Exercise: The required output is every entry below, copied exactly.

Data for review:
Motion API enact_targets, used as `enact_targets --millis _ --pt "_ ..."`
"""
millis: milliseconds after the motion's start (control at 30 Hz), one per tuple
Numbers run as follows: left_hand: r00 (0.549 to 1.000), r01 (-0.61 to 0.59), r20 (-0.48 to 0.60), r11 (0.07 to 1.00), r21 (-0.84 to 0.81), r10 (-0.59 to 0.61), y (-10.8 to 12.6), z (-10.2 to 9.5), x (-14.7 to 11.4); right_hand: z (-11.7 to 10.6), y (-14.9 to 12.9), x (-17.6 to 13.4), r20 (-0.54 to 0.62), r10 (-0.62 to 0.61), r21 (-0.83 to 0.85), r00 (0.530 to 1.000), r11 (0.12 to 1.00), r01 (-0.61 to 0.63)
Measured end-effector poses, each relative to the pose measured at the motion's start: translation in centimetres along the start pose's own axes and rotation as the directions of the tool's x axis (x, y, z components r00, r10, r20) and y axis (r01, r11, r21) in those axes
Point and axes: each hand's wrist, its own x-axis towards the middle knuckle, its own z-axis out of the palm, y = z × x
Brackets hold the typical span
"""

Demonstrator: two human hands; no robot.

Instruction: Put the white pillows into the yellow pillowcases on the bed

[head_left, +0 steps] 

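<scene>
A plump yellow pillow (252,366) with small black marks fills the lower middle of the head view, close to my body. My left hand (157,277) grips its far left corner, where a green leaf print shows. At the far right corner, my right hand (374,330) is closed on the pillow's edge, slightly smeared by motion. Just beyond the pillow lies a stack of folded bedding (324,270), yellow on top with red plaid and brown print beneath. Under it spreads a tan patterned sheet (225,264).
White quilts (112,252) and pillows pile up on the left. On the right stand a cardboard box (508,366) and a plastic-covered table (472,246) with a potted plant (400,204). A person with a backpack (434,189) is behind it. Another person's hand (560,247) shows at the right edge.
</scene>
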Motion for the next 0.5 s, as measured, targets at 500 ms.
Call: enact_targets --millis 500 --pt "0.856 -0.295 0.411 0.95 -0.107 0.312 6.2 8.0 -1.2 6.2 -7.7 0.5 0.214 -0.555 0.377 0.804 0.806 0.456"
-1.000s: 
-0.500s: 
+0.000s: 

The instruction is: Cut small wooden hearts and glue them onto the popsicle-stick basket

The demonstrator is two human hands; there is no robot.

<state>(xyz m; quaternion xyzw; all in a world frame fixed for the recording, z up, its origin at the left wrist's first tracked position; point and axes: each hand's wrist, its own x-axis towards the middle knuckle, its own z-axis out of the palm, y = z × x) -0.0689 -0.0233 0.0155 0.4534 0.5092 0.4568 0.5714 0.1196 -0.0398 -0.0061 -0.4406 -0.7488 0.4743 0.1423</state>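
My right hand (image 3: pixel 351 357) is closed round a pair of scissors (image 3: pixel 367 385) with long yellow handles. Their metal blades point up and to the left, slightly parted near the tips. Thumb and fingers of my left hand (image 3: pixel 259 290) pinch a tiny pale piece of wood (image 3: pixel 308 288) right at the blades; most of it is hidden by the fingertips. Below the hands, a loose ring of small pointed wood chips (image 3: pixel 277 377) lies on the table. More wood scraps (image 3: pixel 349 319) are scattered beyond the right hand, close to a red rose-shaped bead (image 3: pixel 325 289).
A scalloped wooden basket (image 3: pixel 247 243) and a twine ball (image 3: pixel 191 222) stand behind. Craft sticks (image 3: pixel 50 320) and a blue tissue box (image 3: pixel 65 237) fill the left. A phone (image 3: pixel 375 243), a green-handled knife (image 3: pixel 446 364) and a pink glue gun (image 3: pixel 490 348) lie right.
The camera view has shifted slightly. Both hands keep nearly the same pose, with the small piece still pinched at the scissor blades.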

Answer space:
Motion API enact_targets, used as `enact_targets --millis _ --pt "_ ..."`
"""
millis: milliseconds after the motion's start (control at 30 Hz), one per tuple
Numbers run as follows: left_hand: r00 (0.549 to 1.000), r01 (-0.61 to 0.59), r20 (-0.48 to 0.60), r11 (0.07 to 1.00), r21 (-0.84 to 0.81), r10 (-0.59 to 0.61), y (-10.8 to 12.6), z (-10.2 to 9.5), x (-14.7 to 11.4); right_hand: z (-11.7 to 10.6), y (-14.9 to 12.9), x (-17.6 to 13.4), r20 (-0.54 to 0.62), r10 (-0.62 to 0.61), r21 (-0.83 to 0.85), r00 (0.530 to 1.000), r11 (0.12 to 1.00), r01 (-0.61 to 0.63)
Measured end-effector poses, each relative to the pose measured at the motion's start: translation in centimetres along the start pose's own axes and rotation as the directions of the tool's x axis (x, y, z components r00, r10, r20) and y axis (r01, r11, r21) in those axes
Point and axes: each hand's wrist, its own x-axis towards the middle knuckle, its own z-axis out of the palm, y = z × x
Brackets hold the typical span
"""

Demonstrator: two human hands; no robot.

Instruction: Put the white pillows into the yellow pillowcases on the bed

[head_left, +0 steps] 

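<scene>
A plump yellow pillow (252,366) with small black marks fills the lower middle of the head view, close to my body. My left hand (157,277) grips its far left corner, where a green leaf print shows. At the far right corner, my right hand (374,330) is closed on the pillow's edge, slightly smeared by motion. Just beyond the pillow lies a stack of folded bedding (324,270), yellow on top with red plaid and brown print beneath. Under it spreads a tan patterned sheet (225,264).
White quilts (112,252) and pillows pile up on the left. On the right stand a cardboard box (508,366) and a plastic-covered table (472,246) with a potted plant (400,204). A person with a backpack (434,189) is behind it. Another person's hand (560,247) shows at the right edge.
</scene>
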Motion for the next 0.5 s, as measured, targets at 500 ms.
Call: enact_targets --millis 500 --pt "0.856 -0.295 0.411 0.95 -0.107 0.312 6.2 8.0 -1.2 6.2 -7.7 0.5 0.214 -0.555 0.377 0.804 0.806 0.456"
-1.000s: 
-0.500s: 
+0.000s: 

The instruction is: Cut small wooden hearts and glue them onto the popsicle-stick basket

The demonstrator is two human hands; there is no robot.

<state>(xyz m; quaternion xyzw; all in a world frame fixed for the recording, z up, its origin at the left wrist's first tracked position; point and axes: each hand's wrist, its own x-axis towards the middle knuckle, its own z-axis out of the palm, y = z × x) -0.0689 -0.0233 0.0155 0.4534 0.5092 0.4568 0.5714 0.1196 -0.0398 -0.0061 -0.4406 -0.7488 0.4743 0.1423</state>
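My right hand (image 3: pixel 351 357) is closed round a pair of scissors (image 3: pixel 367 385) with long yellow handles. Their metal blades point up and to the left, slightly parted near the tips. Thumb and fingers of my left hand (image 3: pixel 259 290) pinch a tiny pale piece of wood (image 3: pixel 308 288) right at the blades; most of it is hidden by the fingertips. Below the hands, a loose ring of small pointed wood chips (image 3: pixel 277 377) lies on the table. More wood scraps (image 3: pixel 349 319) are scattered beyond the right hand, close to a red rose-shaped bead (image 3: pixel 325 289).
A scalloped wooden basket (image 3: pixel 247 243) and a twine ball (image 3: pixel 191 222) stand behind. Craft sticks (image 3: pixel 50 320) and a blue tissue box (image 3: pixel 65 237) fill the left. A phone (image 3: pixel 375 243), a green-handled knife (image 3: pixel 446 364) and a pink glue gun (image 3: pixel 490 348) lie right.
The camera view has shifted slightly. Both hands keep nearly the same pose, with the small piece still pinched at the scissor blades.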

Now the output is complete.